Budget Guide to Server Monitoring

COMPARISONS

May 15, 2020 ∙ 13 min read

MetricFire Blogger

Introduction
Server Monitoring for the Enterprise
In-house Server Monitoring – Pros and Cons
Alternatives to In-House Server Monitoring
Conclusion

Introduction

In the modern IT environment, it is critical to proactively monitor your servers and related infrastructure. Today, there is a wide array of monitoring solutions, and each of them has its pros and cons – some are platform-specific, some are better suited to on-premise servers and others work best on cloud platforms. Some are easier to start deploying than others, offering a wider range of integrations with data sources than alternatives, or they feature slicker UI’s that are easier to understand than others. And most importantly, there is a significant variance in costs among the solutions.

In this article, we will go through and compare the most popular server-monitoring solutions available today. Is there a solution that is platform-agnostic, cost-effective, and simple to use? The answer is ‘yes’ – MetricFire offers all these and more. You should sign up for a free demo and the free trial here.

‍

Server Monitoring for the Enterprise

Let us start by specifying and clarifying what ‘server monitoring’ is and what is covered. At a very basic level, we can define server monitoring as a set of processes and actions geared towards reviewing and analyzing a server for availability, operations, performance, security, and other operations-related processes.

In this article, we are mostly concerned with the performance of the actual hardware of the server (both physical and virtual hardware). We are excluding application performance, except to the extent that application performance is directly related to and affected by the performance of the underlying server resources.

To illustrate how server monitoring becomes involved in APM, consider an application metric that relies on a reserved amount of server memory (such as for an in-memory database). In this case, the application metric is clearly adversely affected if the server’s memory is regularly full and the reserved memory cannot be allocated, right? In this case, we can use the application’s reserved memory requirement as a base figure when setting the server’s memory limits or metrics.

Managing an increasing number of servers with limited human resources is the challenge to overcome when monitoring your servers and applications. It is simply not smart or feasible to increase the number of IT personnel dedicated to monitoring as your servers increase. Clearly what is needed is a scalable solution to server monitoring – with bonus points to those solutions that allow your IT monitoring people to quickly identify the most crucial pain-points in the servers being monitored.

This can be achieved either as a fully in-house solution, or by outsourcing to specialized 3rd-party tools and services. We will look at these two different methods in the subsequent sections in this article, and analyze how best to scale your server monitoring on a budget.

Throughout this analysis, we'll look at how each method handles monitoring the metrics listed below.
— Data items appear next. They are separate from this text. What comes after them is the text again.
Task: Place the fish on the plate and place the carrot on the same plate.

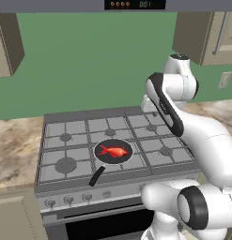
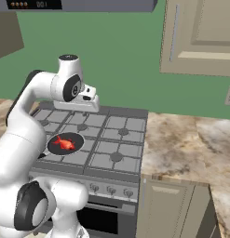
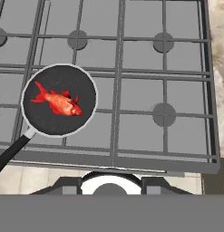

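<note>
The stove (image 1: 117,140) spans the middle between marbled desk (image 2: 191,139) stretches; on its front grate sits a black frying pan (image 1: 112,152) holding the fish (image 1: 112,151), which lies flat and well apart from the pincer (image 2: 86,98) raised above the back burners. The fish looks light, stiff and probably slick; gripping across its thick mid-body seems best. Whether the pincer is open I cannot tell.

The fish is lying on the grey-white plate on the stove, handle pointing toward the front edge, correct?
Not quite. The fish lies in a black frying pan, not on a plate, as the hand view shows. The pan does sit on the stove, its handle pointing toward the front edge.
</note>
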Motion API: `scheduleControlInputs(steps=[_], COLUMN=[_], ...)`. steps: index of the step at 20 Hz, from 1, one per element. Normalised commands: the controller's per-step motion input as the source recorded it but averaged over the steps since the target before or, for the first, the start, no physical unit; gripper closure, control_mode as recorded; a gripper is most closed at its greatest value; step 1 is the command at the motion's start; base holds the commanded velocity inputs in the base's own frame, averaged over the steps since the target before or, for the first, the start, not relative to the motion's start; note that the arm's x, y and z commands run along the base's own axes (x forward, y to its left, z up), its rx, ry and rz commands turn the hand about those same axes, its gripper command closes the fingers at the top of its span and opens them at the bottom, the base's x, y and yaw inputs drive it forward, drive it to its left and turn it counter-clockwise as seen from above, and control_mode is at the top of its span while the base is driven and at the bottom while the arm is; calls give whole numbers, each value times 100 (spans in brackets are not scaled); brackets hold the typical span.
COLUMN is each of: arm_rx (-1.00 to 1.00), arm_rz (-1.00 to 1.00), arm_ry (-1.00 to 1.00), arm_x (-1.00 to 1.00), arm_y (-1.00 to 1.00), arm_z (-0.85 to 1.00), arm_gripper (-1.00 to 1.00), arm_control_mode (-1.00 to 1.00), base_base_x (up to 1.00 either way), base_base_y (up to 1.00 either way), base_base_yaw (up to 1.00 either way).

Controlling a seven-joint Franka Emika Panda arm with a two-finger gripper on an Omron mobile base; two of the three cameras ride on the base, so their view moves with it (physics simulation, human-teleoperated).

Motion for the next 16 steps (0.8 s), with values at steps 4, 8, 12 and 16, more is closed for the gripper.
scheduleControlInputs(steps=[4,8,12,16], arm_rx=[2,1,-2,-4], arm_rz=[0,9,23,27], arm_ry=[-2,8,12,14], arm_x=[-7,-13,-16,-1], arm_y=[18,92,89,71], arm_z=[-1,-37,-67,-68], arm_gripper=[-100,-100,-100,-100], arm_control_mode=[-100,-100,-100,-100], base_base_x=[0,0,0,0], base_base_y=[0,0,0,0], base_base_yaw=[0,0,0,0])
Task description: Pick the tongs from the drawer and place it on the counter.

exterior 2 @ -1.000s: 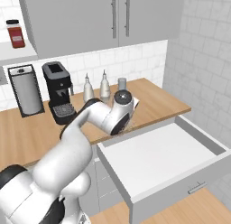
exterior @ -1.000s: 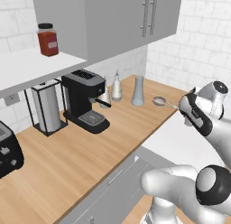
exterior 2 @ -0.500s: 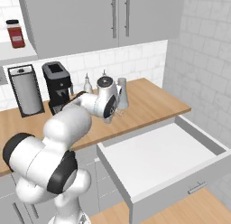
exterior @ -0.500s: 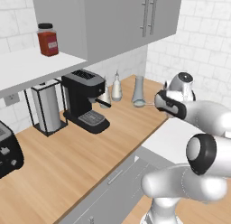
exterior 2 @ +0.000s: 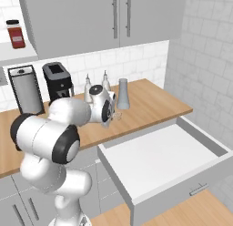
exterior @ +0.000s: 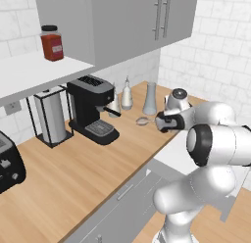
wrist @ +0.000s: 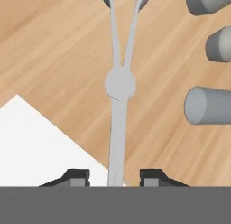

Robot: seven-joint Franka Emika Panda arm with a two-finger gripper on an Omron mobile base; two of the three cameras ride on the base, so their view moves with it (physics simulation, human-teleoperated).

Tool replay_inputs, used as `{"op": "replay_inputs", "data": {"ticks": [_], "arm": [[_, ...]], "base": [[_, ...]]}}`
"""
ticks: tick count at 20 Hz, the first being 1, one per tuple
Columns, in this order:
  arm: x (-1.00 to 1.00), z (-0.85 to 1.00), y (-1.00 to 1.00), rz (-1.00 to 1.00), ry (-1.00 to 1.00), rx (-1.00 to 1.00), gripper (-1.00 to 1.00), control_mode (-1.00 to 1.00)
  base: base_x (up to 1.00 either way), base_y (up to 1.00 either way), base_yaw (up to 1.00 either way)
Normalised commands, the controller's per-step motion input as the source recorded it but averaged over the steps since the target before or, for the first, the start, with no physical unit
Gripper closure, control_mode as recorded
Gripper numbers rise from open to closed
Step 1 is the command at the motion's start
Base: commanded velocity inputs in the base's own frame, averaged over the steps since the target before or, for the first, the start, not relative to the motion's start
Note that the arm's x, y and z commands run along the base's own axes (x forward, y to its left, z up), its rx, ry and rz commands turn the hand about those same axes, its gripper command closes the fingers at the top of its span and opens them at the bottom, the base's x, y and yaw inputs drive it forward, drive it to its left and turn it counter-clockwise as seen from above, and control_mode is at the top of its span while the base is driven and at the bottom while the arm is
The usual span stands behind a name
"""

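Observation:
My gripper [exterior: 163, 122] is shut on the tongs [exterior: 144, 121], a thin silver-grey utensil held level just above the counter [exterior: 78, 173], its rounded head pointing away from the hand. In the right base view the gripper [exterior 2: 110, 115] hangs over the counter's [exterior 2: 150, 102] front strip with the tongs [exterior 2: 117, 115] sticking out of it. The hand view looks straight down: the tongs [wrist: 120, 85] run up from between the fingertips [wrist: 76, 175] over the wood [wrist: 54, 51]. The drawer [exterior 2: 159, 152] stands pulled out, with its white interior [wrist: 31, 146] bare.
A grey vase [exterior: 150, 98] and two pale bottles [exterior: 126, 95] stand at the counter's back beside the hand. A black coffee machine [exterior: 93, 109], a paper towel holder [exterior: 49, 117] and a toaster [exterior: 7, 166] stand further left. Upper cabinets [exterior: 122, 21] hang overhead.
The arm has swung from above the drawer side to over the counter, carrying the tongs along. The jaws have stayed shut on them.

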Motion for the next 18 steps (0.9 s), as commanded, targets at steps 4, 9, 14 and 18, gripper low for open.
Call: {"op": "replay_inputs", "data": {"ticks": [4,9,14,18], "arm": [[0.16,-0.29,0.00,0.02,0.00,0.00,1.00,-1.00],[0.26,-0.13,0.00,0.03,0.00,0.00,-1.00,-1.00],[0.22,-0.04,0.00,0.03,0.00,0.00,-1.00,-1.00],[-0.03,0.07,0.00,0.02,0.00,0.00,-1.00,-1.00]], "base": [[0.00,0.00,0.00],[0.00,0.00,0.00],[0.00,0.00,0.00],[0.00,0.00,0.00]]}}
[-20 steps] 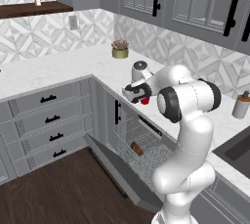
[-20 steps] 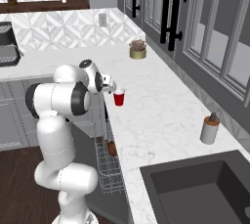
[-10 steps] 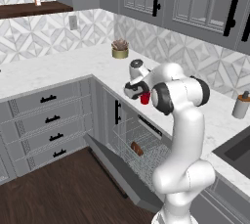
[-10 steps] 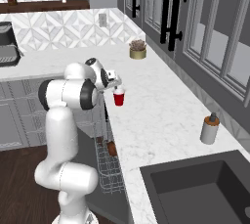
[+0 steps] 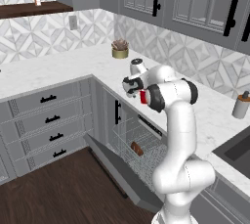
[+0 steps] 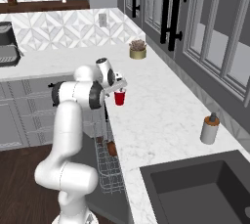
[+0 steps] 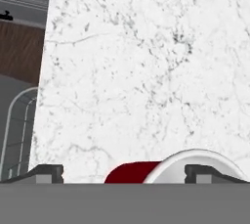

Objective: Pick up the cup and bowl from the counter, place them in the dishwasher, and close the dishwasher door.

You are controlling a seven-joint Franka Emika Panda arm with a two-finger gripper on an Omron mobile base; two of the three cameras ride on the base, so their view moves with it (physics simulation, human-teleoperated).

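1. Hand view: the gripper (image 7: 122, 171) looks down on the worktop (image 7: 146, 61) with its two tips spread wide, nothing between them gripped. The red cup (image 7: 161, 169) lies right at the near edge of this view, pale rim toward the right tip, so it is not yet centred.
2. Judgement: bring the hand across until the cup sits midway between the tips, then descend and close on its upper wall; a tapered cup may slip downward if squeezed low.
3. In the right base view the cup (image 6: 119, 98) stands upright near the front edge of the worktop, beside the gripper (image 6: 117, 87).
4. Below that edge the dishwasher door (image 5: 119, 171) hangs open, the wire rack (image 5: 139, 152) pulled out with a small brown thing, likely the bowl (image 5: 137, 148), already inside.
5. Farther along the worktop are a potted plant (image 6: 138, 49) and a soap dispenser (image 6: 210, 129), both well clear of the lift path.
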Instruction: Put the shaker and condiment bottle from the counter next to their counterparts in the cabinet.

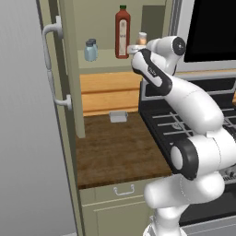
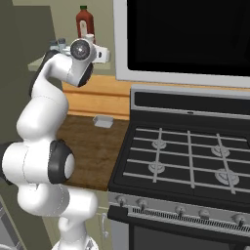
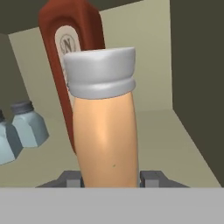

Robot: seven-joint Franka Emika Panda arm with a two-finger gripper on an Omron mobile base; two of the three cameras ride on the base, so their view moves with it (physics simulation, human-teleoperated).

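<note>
1. Fingers (image 3: 151, 178) are closed on the condiment bottle (image 3: 105, 131), one pad on each side of its lower body; the bottle is upright.
2. Gripper (image 1: 137, 48) is at the cabinet (image 1: 69, 69) shelf, with the bottle just beside the tall dark-red bottle (image 1: 122, 32).
3. Judged step: placing the second item. Next: lower until seated, then release without tipping it.
4. The shelf also holds two shakers (image 3: 28, 124), side by side, left of the red bottle.
5. Counter (image 1: 115, 147) carries a small grey tray (image 1: 118, 116).

The white jointed arm (image 1: 193, 110) is raised from its base and folded at the elbow, its wrist reached up and forward, while the two-finger tool (image 3: 111, 178) is held level and clamped on the squat orange bottle with a whitish cap (image 3: 105, 131).
</note>
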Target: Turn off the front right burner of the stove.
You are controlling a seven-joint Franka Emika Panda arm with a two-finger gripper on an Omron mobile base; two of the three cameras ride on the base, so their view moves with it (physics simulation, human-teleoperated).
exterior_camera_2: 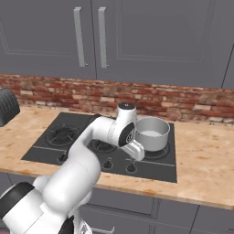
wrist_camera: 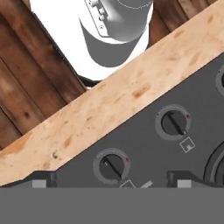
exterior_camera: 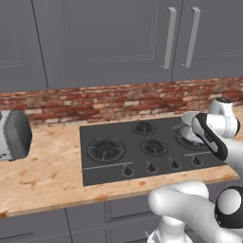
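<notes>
Black glass dominates the scene: the stove (exterior_camera: 142,149), set into a pale wood counter (exterior_camera_2: 205,169), lies directly beneath the gripper (wrist_camera: 112,178), which hangs over the cooktop's near right edge. Behind and just beyond the hand, a grey pot (exterior_camera_2: 152,132) sits on the front right burner (exterior_camera_2: 157,151), whose dark rings show under the pot's near side. Below the hand, two small knobs stand in the control row: one knob (wrist_camera: 113,166) sits almost between the fingertips (wrist_camera: 40,180), a second knob (wrist_camera: 174,123) lies off to one side, nearer the burner's edge. The fingers appear spread wide and grasp nothing, both tips apart at the frame's bottom. The step in hand looks like the approach to the control; which knob governs the front right burner cannot be read from here. The next move calls for lowering squarely onto the correct knob, closing, then twisting it off.
</notes>
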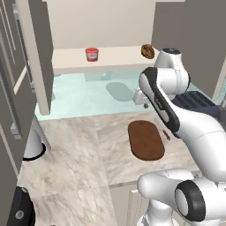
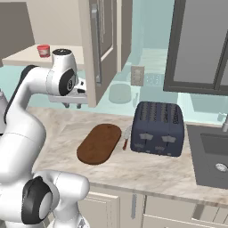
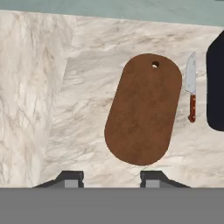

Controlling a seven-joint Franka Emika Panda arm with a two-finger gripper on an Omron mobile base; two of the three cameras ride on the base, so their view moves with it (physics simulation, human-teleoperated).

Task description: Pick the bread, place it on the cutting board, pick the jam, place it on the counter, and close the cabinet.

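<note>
Two-finger gripper hung above the beige-grey marbled stone counter, jaws apart, holding nothing. Dark brown oval wooden cutting board lay flat and bare below it; a red-handled knife lay just beside the board. Mottled brown bread lump and squat red jam jar sat well apart on the cream shelf of the open beige-grey wall cabinet.
</note>
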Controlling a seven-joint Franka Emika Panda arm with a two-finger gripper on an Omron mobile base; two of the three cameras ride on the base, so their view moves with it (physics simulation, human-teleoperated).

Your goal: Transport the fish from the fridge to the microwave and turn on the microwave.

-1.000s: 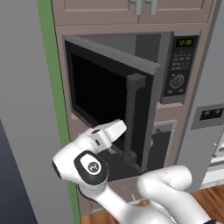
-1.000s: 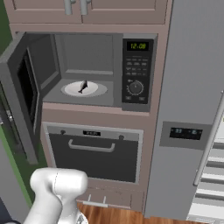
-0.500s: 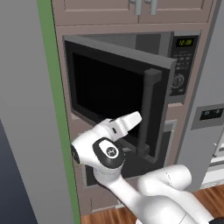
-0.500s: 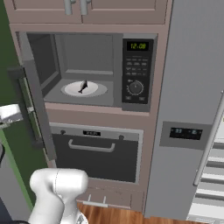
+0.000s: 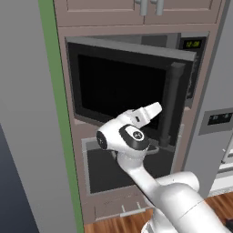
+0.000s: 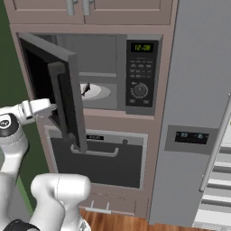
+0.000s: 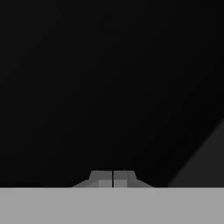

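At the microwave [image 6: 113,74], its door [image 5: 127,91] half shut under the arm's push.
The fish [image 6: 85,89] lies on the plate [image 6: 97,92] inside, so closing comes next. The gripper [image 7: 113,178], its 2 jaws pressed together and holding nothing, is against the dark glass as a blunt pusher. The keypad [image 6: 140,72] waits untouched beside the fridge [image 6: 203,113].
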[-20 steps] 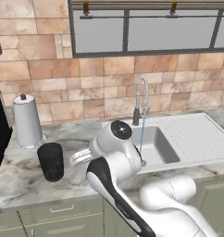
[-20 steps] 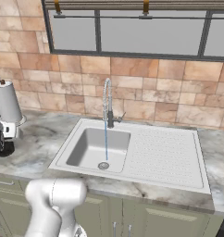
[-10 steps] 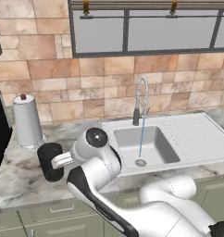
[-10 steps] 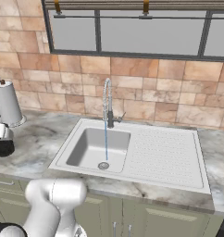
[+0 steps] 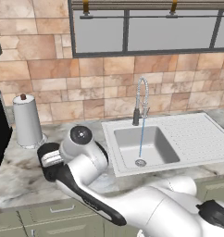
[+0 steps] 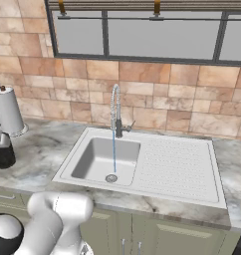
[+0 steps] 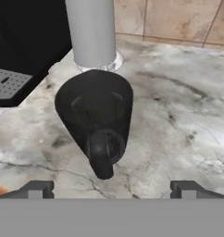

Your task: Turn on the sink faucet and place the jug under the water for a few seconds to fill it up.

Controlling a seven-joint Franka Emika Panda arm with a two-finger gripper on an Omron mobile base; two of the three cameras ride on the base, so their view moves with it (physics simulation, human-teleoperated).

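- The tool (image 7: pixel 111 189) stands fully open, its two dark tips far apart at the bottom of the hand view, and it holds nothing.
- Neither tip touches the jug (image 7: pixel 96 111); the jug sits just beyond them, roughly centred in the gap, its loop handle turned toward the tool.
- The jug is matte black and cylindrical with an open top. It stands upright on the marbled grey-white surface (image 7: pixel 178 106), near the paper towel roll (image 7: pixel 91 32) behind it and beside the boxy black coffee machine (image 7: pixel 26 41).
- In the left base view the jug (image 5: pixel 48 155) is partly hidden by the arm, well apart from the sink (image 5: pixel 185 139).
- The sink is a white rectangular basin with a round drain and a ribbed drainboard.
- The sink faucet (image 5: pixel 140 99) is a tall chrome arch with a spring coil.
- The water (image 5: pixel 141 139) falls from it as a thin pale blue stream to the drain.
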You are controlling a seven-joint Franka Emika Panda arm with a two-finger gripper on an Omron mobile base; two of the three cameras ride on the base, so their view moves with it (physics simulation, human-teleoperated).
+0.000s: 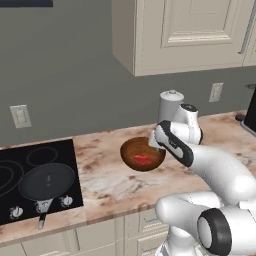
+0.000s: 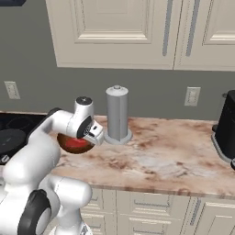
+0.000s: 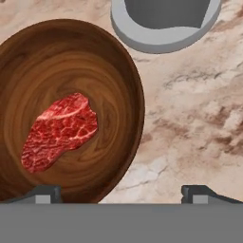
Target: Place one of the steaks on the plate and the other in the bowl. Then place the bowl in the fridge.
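The small round reddish-brown wooden bowl (image 3: 66,109) stands on the marble table (image 3: 190,118), with a flat raw red steak (image 3: 59,130) inside. The fingers (image 3: 121,192) are open, one tip over its rim. The bowl looks stiff, light and smooth; the rim seems the best hold.

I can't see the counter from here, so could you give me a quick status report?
Hand open at bowl rim. One steak in bowl. Grey canister stands close behind.

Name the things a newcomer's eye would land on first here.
The red steak lying inside the wooden bowl on the marble counter, with the gripper close over the bowl's rim. A grey cylindrical canister stands just behind the bowl.
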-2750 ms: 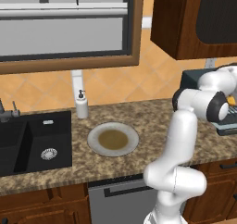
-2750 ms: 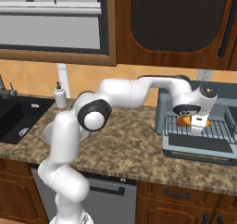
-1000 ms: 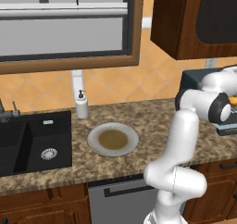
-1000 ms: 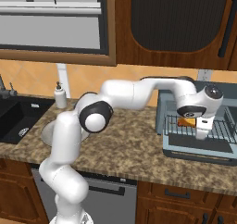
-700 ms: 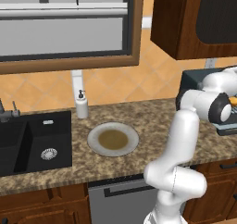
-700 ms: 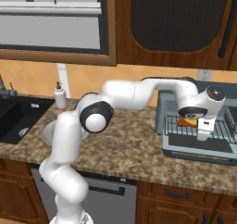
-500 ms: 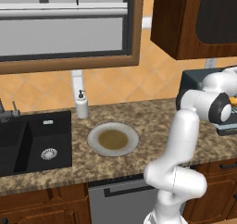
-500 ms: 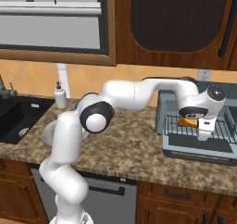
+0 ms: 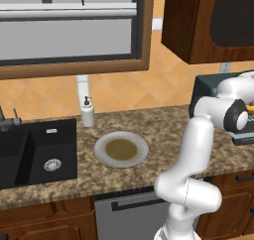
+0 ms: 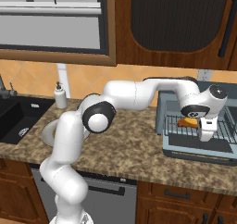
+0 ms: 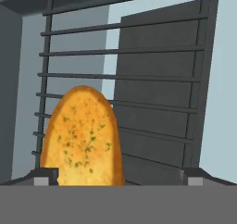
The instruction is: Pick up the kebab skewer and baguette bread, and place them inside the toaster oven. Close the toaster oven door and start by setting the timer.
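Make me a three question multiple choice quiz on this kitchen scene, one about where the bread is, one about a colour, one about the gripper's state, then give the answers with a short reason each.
1. Where is the baguette bread?
A. on the grey plate
B. on the wire rack of the toaster oven
C. in the sink

2. What colour is the plate?
A. grey with a brown middle
B. bright red
C. blue

3. How does the gripper stand?
A. shut on the bread
B. shut on nothing
C. open

Answers: 1 B, the bread rests on the rack bars in the hand view. 2 A, as the left base view shows. 3 C, the fingertips stand wide apart, the bread free between them.
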### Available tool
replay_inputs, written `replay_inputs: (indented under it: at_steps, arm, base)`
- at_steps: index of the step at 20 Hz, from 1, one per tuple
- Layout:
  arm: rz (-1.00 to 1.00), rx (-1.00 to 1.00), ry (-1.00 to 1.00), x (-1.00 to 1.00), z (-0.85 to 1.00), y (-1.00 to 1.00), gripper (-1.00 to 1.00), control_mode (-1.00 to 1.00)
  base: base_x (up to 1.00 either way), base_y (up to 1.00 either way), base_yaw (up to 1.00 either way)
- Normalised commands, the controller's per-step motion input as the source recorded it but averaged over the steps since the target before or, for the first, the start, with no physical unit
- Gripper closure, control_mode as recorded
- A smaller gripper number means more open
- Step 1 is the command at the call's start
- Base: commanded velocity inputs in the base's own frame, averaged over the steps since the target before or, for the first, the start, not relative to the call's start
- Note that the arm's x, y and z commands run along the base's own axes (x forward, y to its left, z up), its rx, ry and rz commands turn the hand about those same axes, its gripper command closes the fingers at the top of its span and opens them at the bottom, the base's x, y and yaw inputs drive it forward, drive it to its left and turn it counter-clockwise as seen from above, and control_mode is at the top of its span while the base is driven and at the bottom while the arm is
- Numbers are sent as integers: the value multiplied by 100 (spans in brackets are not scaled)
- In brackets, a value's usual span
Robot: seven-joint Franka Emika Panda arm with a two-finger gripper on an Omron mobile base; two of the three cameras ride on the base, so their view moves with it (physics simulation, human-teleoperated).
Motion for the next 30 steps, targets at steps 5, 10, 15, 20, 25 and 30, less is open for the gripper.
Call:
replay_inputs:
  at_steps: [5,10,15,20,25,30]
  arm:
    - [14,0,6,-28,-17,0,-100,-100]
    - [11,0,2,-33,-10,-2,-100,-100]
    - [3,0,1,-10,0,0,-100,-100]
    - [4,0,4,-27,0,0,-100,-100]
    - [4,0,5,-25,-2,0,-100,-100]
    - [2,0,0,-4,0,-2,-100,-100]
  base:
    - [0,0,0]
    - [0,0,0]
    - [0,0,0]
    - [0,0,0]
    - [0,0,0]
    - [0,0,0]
This is not an exhaustive list, but it covers the most common and most useful metrics that a majority of IT departments will want to keep an eye on:

Requests per second (Average Load)
Average response time
Server error rates
Peak response time
Total server uptime
Average CPU utilization
Thread counts
Memory utilization
Disk I/O rates

‍

In-house Server Monitoring – Pros and Cons

As mentioned previously, one approach to server monitoring is to handle it all in-house. This includes the following:

Shortlist and select a particular solution to use for your server monitoring. This could be the on-premise version of one of the popular server-monitoring solutions such as Prometheus, Grafana, Nagios, etc. Or if you use virtually hosted or cloud servers, you can utilize the cloud provider’s server-monitoring solution, for instance, AWS’s CloudWatch. Note that because of the often complex nature of these solutions, you may still need to engage an outside consultant or vendor to help, especially at the original setup and configuration stage.
You will need a set of IT engineers who are fully trained and knowledgeable on the details of server monitoring – they'll need to set the building blocks, add new services, and change existing ones. You can either train your internal IT staff on server monitoring or interview and recruit a new resource(s) with the requisite experience, and perhaps certification, in your preferred solution.
Coupled to the above is: You will need redundancy for your IT engineer that handles the monitoring, so if they leave or are suddenly unavailable you have a backup to take their place. That is why we recommend “a set of IT engineers”.
You will need to define and refine the exact metrics to be monitored, and on which specific servers. This, of course, calls for thorough knowledge not only of your servers but also of the applications and services running on them. For example, disk I/O and server uptime could be more important for a database server than for a clustered web server, CPU thread count may be more relevant to a server hosting a middleware app in Javascript than for a server hosting the front-end app, and so on.

‍

As you may have noticed by reading between the lines in the above points, in-house server monitoring can get really expensive in terms of IT human resources, as well as paying for the actual software you are using. Plus, you may incur both one-off and recurring related costs - a new server to host the server-monitoring solution, training for your IT engineers, extra consulting services, etc.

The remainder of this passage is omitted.